Is light sensitivity/photophobia common? 

     Light sensitivity of various kinds occurs in many ophthalmic and neurological conditions, the most common of which is probably migraine.

 

Do you get headaches with visual stress? 

Headaches are a common symptom but there can be many other causes for headaches.

Children may get stomach ache instead of headache as a manifestation of migraine.

 

What training do eyecare professionals receive to assess and treat visual stress using Intuitive Colorimetry?

Eyecare professionals are familiar with the signs and symptoms of a wide variety of eye problems and are skilled at separating visual stress from other eye disorders that have similar symptoms.

They have received individual training in the use of the Intuitive Colorimeter.

Most will have attended the courses run by the Institute of Optometry such as these http://www.ioo.org.uk/s4clp/cet-cpd-list.pdf

 

Do eye care professionals have guidelines for working with patients with visual stress?

Yes. There are clear professional guidelines and advice from the College of Optometrists. 

 

At what age do signs of visual stress become evident? So what is the youngest age it could be assessed?

The signs often begin when a child starts to have to read small closely spaced text.

Children aged 8 are usually old enough for assessment with the Intuitive Colorimeter, although assessment with overlays can be carried out with children who are younger.

 

Does visual stress affect adults?

Yes, particularly those who are required to do a lot of reading such as university students. 

 

Do the symptoms of visual stress only affect reading? Would they only be apparent if a person has been reading for several minutes?

The symptoms do not necessarily occur only when reading, although reading is a common precipitant.

Text often appears clear when first looked at. The symptoms can appear gradually the longer the person reads.

 

Is visual stress a type of dyslexia?

No. Visual stress occurs in a minority of individuals with dyslexia. The exact proportion cannot currently be estimated with precision.

 

Is visual stress a symptom of dyslexia?

No. It occurs in individuals who do not have dyslexia. It may be slightly more common in individuals with dyslexia than in the general population but there is currently insufficient evidence.

 

Is visual stress hereditary?

It can run in families and often there is a family history of migraine. The hereditary nature of visual stress has not been explored in depth.

 

Is there any evidence that puberty and hormonal changes affect visual stress?

It is likely that puberty and hormonal changes affect visual stress but there have been no formal studies. 

 

Can symptoms of visual stress disappear?

Yes. People can develop resilience to visual stress, and often choose work environments where close attention to text is unnecessary. 

 

Would visual stress be missed in a standard NHS sight test? 

There are no tests for visual stress in the standard NHS sight test, but most eye-care practitioners will be aware of visual stress.  There is a list of those who specialize in visual stress at the Society for Coloured Lens Prescribers and on the Cerium website.

 

How can visual stress be first spotted in children?

Visual perceptual distortion should be suspected in children who have trouble learning to read, particularly if they report headaches and eye-strain from prolonged exposure to the page. If the child reports any illusory movement of the letters or words, or glare from the white paper, then treatment with coloured overlays should be considered.

 

What questions can you ask a child to find out whether visual stress may be an issue?

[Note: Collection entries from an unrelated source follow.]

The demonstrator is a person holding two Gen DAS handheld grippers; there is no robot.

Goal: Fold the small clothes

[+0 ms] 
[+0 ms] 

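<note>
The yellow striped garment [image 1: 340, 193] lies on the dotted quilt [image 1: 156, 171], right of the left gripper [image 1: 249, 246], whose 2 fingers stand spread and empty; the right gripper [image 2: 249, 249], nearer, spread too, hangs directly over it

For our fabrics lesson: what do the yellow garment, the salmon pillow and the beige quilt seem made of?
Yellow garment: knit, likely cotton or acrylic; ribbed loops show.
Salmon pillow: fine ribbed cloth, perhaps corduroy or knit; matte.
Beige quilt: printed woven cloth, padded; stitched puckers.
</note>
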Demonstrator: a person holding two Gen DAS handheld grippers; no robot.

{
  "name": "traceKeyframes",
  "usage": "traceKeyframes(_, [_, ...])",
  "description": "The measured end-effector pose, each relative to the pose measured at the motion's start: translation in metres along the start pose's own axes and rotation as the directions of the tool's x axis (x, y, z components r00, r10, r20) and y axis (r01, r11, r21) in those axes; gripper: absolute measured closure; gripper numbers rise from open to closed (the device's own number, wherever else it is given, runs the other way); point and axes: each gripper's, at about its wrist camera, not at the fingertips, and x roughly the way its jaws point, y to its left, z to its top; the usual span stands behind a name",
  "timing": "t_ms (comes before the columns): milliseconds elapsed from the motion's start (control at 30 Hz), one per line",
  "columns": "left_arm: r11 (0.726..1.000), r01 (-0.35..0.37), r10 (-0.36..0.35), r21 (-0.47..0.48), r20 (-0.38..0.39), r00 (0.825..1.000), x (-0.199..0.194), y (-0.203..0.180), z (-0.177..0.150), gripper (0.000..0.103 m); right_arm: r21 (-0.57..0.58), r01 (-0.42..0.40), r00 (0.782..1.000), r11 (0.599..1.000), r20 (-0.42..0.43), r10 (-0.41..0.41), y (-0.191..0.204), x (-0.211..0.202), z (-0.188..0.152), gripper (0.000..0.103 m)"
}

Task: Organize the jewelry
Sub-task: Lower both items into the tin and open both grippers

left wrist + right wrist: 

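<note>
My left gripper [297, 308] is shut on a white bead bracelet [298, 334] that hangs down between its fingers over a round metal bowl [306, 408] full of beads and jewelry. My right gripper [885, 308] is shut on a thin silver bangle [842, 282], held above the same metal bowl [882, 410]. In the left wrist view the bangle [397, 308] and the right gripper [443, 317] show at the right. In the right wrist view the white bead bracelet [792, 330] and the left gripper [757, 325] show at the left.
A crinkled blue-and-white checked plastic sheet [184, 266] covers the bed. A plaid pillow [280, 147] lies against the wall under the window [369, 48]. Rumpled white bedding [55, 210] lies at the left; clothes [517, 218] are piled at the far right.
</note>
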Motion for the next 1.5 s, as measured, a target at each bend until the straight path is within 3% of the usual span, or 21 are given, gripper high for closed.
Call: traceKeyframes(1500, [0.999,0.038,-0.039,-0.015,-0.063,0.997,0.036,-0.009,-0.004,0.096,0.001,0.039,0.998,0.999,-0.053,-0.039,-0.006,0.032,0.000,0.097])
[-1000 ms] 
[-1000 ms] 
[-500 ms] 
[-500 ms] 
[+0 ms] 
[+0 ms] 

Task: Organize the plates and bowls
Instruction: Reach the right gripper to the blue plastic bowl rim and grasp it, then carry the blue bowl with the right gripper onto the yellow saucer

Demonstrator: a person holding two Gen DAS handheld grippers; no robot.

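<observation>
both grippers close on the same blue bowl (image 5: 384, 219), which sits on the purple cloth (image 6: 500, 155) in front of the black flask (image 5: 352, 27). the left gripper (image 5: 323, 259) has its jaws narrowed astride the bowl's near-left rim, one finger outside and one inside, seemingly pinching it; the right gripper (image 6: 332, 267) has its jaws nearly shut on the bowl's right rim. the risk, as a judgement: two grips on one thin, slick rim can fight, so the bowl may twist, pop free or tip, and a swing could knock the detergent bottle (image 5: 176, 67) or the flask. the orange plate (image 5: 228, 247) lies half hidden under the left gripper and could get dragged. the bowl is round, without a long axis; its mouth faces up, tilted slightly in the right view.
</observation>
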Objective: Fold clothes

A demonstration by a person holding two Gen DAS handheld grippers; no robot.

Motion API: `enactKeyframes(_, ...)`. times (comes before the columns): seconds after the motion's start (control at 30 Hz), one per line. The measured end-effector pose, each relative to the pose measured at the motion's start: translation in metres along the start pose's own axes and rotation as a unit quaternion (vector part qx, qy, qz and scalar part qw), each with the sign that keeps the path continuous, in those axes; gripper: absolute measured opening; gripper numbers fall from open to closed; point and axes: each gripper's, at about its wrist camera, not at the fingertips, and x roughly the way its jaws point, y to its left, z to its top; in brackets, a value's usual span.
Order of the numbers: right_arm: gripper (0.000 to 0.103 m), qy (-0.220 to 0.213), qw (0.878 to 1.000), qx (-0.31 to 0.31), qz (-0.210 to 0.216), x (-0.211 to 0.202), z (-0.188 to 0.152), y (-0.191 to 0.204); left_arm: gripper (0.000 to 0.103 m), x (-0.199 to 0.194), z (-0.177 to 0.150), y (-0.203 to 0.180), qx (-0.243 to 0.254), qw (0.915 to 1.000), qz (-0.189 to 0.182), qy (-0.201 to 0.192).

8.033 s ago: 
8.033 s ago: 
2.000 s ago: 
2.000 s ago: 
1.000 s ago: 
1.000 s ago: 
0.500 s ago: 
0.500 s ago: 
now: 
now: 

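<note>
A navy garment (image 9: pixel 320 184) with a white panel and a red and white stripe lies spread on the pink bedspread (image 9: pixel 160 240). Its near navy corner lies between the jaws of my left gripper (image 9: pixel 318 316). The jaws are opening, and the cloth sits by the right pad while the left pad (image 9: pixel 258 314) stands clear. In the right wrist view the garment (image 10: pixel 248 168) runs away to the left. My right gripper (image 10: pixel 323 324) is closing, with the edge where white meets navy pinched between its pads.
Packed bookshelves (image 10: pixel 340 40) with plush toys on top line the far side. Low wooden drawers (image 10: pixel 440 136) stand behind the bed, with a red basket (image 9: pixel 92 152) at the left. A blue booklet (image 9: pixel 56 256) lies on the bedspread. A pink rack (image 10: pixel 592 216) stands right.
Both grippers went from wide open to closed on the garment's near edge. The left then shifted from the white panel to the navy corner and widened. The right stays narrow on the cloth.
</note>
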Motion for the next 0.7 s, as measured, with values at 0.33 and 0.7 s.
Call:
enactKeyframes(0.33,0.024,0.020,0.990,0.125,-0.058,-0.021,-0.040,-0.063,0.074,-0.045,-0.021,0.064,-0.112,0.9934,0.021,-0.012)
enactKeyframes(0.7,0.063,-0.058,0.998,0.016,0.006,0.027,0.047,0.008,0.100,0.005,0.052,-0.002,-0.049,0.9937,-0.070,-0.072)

One possible question to ask is: "After you have been reading for a while, do the words or letters do anything different?".  

If no distortions are reported, try more direct questions.

Ask your child to look at a page of text and ask the following questions:

       Do the letters stay still or do they move?

       Are they clear or are they fuzzy?

       Is the page too bright, not bright enough or just about right?

       Are the words too close together or far enough apart?

       Does it hurt your eyes to look at the text or is it OK?

 

Any instability of the text or glare from the page suggests it is worth consulting an eye-care practitioner who specializes in visual stress.

 

What information should you give an eye care professional if you think you or your child are showing signs of visual stress? 

You should mention the difficulty with reading and perceptual instability.

 

Do people who have visual stress also have light sensitivity? Do you need different treatments for these issues?

Visual stress is a form of light sensitivity.  Any sensitivity to bright light will probably be reduced by precision tints determined within a careful protocol.  The potential cause/s of any light sensitivity should be carefully assessed by an eye care professional (see below).

 

Is an assessment for visual stress specific to reading?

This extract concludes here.